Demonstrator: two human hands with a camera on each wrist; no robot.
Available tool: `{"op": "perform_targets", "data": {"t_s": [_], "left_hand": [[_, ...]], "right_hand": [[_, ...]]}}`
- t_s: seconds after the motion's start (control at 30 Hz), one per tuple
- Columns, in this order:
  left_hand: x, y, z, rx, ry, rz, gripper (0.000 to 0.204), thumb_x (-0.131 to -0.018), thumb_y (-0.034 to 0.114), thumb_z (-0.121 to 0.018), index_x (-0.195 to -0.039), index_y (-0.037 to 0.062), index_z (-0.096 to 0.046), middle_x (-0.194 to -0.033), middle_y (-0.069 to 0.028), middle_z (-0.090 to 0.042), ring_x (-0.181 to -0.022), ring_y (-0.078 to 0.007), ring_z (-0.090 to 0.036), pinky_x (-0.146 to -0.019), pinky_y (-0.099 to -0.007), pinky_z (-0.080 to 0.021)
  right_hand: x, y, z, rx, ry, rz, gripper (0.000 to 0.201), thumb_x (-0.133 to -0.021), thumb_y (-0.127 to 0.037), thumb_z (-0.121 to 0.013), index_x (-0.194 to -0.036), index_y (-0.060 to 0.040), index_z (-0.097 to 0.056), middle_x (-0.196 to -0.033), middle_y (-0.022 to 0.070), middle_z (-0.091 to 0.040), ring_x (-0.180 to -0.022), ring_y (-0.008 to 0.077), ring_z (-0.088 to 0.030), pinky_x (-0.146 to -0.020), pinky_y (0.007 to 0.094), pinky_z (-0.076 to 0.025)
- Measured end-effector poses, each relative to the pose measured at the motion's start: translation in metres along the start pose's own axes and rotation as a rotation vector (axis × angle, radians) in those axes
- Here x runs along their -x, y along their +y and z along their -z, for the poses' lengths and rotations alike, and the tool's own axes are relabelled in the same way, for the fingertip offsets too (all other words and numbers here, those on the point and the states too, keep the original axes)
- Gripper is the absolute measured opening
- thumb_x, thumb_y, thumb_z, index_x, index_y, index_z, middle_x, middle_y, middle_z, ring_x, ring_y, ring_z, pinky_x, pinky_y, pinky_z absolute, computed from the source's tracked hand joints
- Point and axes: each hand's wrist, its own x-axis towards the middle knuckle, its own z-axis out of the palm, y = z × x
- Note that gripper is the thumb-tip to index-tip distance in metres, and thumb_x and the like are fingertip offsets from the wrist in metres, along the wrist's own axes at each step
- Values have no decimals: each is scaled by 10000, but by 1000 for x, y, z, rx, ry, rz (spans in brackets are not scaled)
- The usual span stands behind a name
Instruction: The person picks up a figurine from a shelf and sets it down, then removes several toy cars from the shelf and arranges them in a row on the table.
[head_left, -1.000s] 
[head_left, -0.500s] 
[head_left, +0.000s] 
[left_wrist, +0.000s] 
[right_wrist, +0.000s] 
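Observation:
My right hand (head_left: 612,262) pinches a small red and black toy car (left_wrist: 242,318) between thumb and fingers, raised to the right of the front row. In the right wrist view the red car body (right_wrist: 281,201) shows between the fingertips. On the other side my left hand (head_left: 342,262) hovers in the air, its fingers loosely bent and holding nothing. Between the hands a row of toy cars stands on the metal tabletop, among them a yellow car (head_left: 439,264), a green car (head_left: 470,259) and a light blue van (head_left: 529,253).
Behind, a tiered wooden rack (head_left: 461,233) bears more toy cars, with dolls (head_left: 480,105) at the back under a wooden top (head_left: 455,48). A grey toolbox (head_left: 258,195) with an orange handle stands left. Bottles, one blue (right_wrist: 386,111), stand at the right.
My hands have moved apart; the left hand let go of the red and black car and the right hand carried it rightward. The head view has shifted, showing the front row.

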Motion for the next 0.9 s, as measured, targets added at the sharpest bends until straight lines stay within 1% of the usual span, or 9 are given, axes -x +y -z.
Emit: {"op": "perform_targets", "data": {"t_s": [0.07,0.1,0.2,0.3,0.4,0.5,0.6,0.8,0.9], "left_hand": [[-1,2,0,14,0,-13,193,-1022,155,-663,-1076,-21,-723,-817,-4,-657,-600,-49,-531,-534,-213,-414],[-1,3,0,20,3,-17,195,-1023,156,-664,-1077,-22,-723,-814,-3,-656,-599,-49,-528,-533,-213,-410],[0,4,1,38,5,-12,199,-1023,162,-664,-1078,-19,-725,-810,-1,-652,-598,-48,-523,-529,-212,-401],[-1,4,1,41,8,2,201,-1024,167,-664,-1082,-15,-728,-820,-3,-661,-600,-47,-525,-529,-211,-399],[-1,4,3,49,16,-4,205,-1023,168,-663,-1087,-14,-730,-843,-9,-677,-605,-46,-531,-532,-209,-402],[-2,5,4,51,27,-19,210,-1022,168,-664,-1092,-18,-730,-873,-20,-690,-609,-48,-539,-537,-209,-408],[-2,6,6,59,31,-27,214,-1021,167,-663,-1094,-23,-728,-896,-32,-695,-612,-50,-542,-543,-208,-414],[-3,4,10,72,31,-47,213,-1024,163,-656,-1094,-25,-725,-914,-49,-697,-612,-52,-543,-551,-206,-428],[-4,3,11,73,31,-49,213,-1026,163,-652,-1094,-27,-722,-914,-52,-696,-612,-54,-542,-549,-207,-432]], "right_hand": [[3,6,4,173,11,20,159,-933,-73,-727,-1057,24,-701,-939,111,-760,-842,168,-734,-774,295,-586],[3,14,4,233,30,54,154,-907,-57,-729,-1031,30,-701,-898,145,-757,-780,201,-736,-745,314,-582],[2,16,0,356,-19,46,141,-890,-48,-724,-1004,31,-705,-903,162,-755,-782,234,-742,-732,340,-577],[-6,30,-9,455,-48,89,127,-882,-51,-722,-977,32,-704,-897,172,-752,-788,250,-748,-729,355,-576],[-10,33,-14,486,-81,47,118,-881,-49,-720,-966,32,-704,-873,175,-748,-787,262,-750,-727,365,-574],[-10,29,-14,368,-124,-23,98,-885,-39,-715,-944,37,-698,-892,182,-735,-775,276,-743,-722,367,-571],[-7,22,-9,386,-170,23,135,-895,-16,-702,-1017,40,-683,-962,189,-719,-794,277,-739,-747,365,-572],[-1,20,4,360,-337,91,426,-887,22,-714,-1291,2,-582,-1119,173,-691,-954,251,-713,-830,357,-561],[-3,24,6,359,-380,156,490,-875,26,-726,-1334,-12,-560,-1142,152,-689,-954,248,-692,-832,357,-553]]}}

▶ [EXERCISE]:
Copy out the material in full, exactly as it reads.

▶ [ANSWER FOR THIS EXERCISE]:
Demonstrator: two human hands with a camera on each wrist; no robot.
Available tool: `{"op": "perform_targets", "data": {"t_s": [_], "left_hand": [[_, ...]], "right_hand": [[_, ...]]}}`
- t_s: seconds after the motion's start (control at 30 Hz), one per tuple
- Columns, in this order:
  left_hand: x, y, z, rx, ry, rz, gripper (0.000 to 0.204), thumb_x (-0.131 to -0.018), thumb_y (-0.034 to 0.114), thumb_z (-0.121 to 0.018), index_x (-0.195 to -0.039), index_y (-0.037 to 0.062), index_z (-0.096 to 0.046), middle_x (-0.194 to -0.033), middle_y (-0.069 to 0.028), middle_z (-0.090 to 0.042), ring_x (-0.181 to -0.022), ring_y (-0.078 to 0.007), ring_z (-0.090 to 0.036), pinky_x (-0.146 to -0.019), pinky_y (-0.099 to -0.007), pinky_z (-0.080 to 0.021)
  right_hand: x, y, z, rx, ry, rz, gripper (0.000 to 0.201), thumb_x (-0.133 to -0.021), thumb_y (-0.127 to 0.037), thumb_z (-0.121 to 0.013), index_x (-0.194 to -0.036), index_y (-0.060 to 0.040), index_z (-0.097 to 0.056), middle_x (-0.196 to -0.033), middle_y (-0.022 to 0.070), middle_z (-0.091 to 0.040), ring_x (-0.180 to -0.022), ring_y (-0.008 to 0.077), ring_z (-0.088 to 0.030), pinky_x (-0.146 to -0.020), pinky_y (0.007 to 0.094), pinky_z (-0.076 to 0.025)
- Measured end-effector poses, each relative to the pose measured at the motion's start: translation in metres along the start pose's own axes and rotation as a rotation vector (axis × angle, radians) in those axes
- Here x runs along their -x, y along their +y and z along their -z, for the poses' lengths and rotations alike, and the tool's own axes are relabelled in the same way, for the fingertip offsets too (all other words and numbers here, those on the point and the states too, keep the original axes)
- Gripper is the absolute measured opening
- thumb_x, thumb_y, thumb_z, index_x, index_y, index_z, middle_x, middle_y, middle_z, ring_x, ring_y, ring_z, pinky_x, pinky_y, pinky_z absolute, computed from the source's tracked hand joints
- Point and axes: each hand's wrist, its own x-axis towards the middle knuckle, its own z-axis out of the palm, y = z × x
- Note that gripper is the thumb-tip to index-tip distance in metres, and thumb_x and the like are fingertip offsets from the wrist in metres, along the wrist's own axes at each step
- Values have no decimals: each is scaled by 10000, but by 1000 for x, y, z, rx, ry, rz (spans in brackets are not scaled)
- The usual span stands behind a name
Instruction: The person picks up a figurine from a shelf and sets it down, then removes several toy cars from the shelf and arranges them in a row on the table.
[head_left, -1.000s] 
[head_left, -0.500s] 
[head_left, +0.000s] 
[left_wrist, +0.000s] 
[right_wrist, +0.000s] 
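Observation:
My right hand (head_left: 612,262) pinches a small red and black toy car (left_wrist: 242,318) between thumb and fingers, raised to the right of the front row. In the right wrist view the red car body (right_wrist: 281,201) shows between the fingertips. On the other side my left hand (head_left: 342,262) hovers in the air, its fingers loosely bent and holding nothing. Between the hands a row of toy cars stands on the metal tabletop, among them a yellow car (head_left: 439,264), a green car (head_left: 470,259) and a light blue van (head_left: 529,253).
Behind, a tiered wooden rack (head_left: 461,233) bears more toy cars, with dolls (head_left: 480,105) at the back under a wooden top (head_left: 455,48). A grey toolbox (head_left: 258,195) with an orange handle stands left. Bottles, one blue (right_wrist: 386,111), stand at the right.
My hands have moved apart; the left hand let go of the red and black car and the right hand carried it rightward. The head view has shifted, showing the front row.
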
Motion for the next 0.9 s, as measured, targets added at the sharpest bends until straight lines stay within 1% of the usual span, or 9 are given, axes -x +y -z.
Emit: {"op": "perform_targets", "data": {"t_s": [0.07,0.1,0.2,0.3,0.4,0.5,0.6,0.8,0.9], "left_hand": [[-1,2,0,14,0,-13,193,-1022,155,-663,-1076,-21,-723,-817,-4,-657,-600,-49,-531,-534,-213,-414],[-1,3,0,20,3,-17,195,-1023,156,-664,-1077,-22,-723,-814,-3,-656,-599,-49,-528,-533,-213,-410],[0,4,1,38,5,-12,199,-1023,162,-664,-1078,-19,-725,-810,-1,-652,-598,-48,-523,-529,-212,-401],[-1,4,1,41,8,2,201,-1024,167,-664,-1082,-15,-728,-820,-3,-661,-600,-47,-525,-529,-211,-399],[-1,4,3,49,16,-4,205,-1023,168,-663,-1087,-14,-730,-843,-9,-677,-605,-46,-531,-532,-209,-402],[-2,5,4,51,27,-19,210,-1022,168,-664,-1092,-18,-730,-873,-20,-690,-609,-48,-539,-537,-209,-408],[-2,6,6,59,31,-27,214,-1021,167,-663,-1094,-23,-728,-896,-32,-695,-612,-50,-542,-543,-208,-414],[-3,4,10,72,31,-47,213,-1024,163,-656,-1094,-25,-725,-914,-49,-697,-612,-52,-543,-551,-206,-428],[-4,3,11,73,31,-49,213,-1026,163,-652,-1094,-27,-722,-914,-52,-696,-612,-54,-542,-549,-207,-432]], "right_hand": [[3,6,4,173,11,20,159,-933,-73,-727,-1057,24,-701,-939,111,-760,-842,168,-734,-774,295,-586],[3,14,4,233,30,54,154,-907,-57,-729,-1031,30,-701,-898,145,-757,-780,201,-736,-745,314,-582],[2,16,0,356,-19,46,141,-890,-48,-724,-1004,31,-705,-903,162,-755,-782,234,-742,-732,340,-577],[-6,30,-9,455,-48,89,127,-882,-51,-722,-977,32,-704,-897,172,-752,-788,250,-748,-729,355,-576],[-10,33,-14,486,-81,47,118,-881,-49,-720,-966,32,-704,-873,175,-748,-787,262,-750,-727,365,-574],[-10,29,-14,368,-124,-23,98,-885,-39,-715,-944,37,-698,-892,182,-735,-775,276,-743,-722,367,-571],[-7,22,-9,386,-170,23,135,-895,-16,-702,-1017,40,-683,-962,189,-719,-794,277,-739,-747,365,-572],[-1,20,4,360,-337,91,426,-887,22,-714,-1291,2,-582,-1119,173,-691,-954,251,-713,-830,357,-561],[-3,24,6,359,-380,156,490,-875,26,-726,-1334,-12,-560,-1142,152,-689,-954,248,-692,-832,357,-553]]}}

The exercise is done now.